_Try it_: Transcribe everything in the listing below exactly, except the pictures.

_Data excerpt_:
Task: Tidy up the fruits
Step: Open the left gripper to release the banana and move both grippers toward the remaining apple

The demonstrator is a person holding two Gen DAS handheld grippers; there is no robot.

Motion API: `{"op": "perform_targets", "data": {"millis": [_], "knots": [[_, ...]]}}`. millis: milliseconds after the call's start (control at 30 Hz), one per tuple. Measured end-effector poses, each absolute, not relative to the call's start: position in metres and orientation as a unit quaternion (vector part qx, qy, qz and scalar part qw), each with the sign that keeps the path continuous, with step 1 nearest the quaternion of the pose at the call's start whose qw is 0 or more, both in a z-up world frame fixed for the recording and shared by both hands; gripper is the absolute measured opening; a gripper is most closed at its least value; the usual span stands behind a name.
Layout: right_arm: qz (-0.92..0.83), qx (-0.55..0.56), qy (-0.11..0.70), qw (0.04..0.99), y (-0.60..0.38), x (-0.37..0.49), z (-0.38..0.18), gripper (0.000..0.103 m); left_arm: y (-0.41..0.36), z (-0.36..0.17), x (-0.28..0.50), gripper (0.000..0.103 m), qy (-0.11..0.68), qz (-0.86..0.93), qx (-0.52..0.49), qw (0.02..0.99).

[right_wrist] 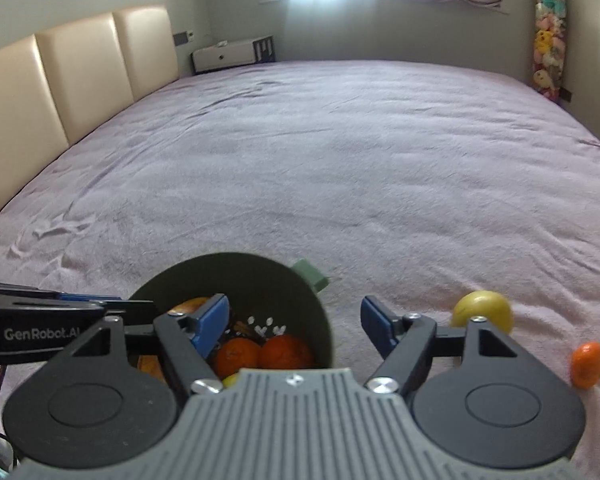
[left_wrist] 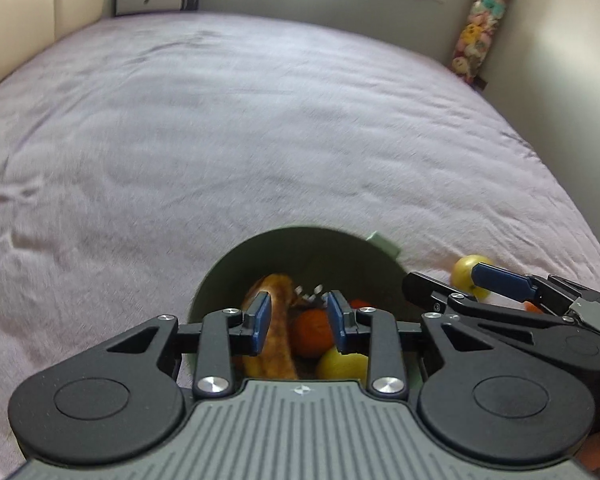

_Written solution_:
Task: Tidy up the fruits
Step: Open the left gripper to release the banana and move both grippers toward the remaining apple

The demonstrator is a person holding two Gen DAS handheld grippers; there is no robot.

Motion API: `{"op": "perform_targets", "data": {"millis": [_], "knots": [[_, ...]]}}`. millis: milliseconds after the call's start (control at 30 Hz), one per tuple. Measured end-effector poses, each absolute, not relative to the call's start: position in metres and orientation as a unit quaternion (vector part qx, qy, qz and scalar part qw), each with the sign that keeps the path continuous, with step 1 nearest the quaternion of the pose at the call's start whose qw is 0 or more, both in a z-up world frame fixed for the recording and shared by both hands; gripper is the absolute measured opening; a gripper is most closed at its least value; the usual span stands behind a name.
Layout: right_arm: qz (-0.92..0.83), qx (-0.55..0.56), qy (-0.11..0.70), qw (0.04..0.99), y (-0.60..0.38), x (-0.37..0.49), z (-0.38..0.18), gripper (0.000..0.103 m); left_arm: y (-0.41..0.36), z (-0.36..0.17), x (-0.28..0.50), gripper (0.000..0.103 m), qy (-0.11..0.68), qz (-0.86..0.93), qx (-0.52..0.49), qw (0.02..0.99).

[right_wrist] 
[left_wrist] 

Here the answer is complete.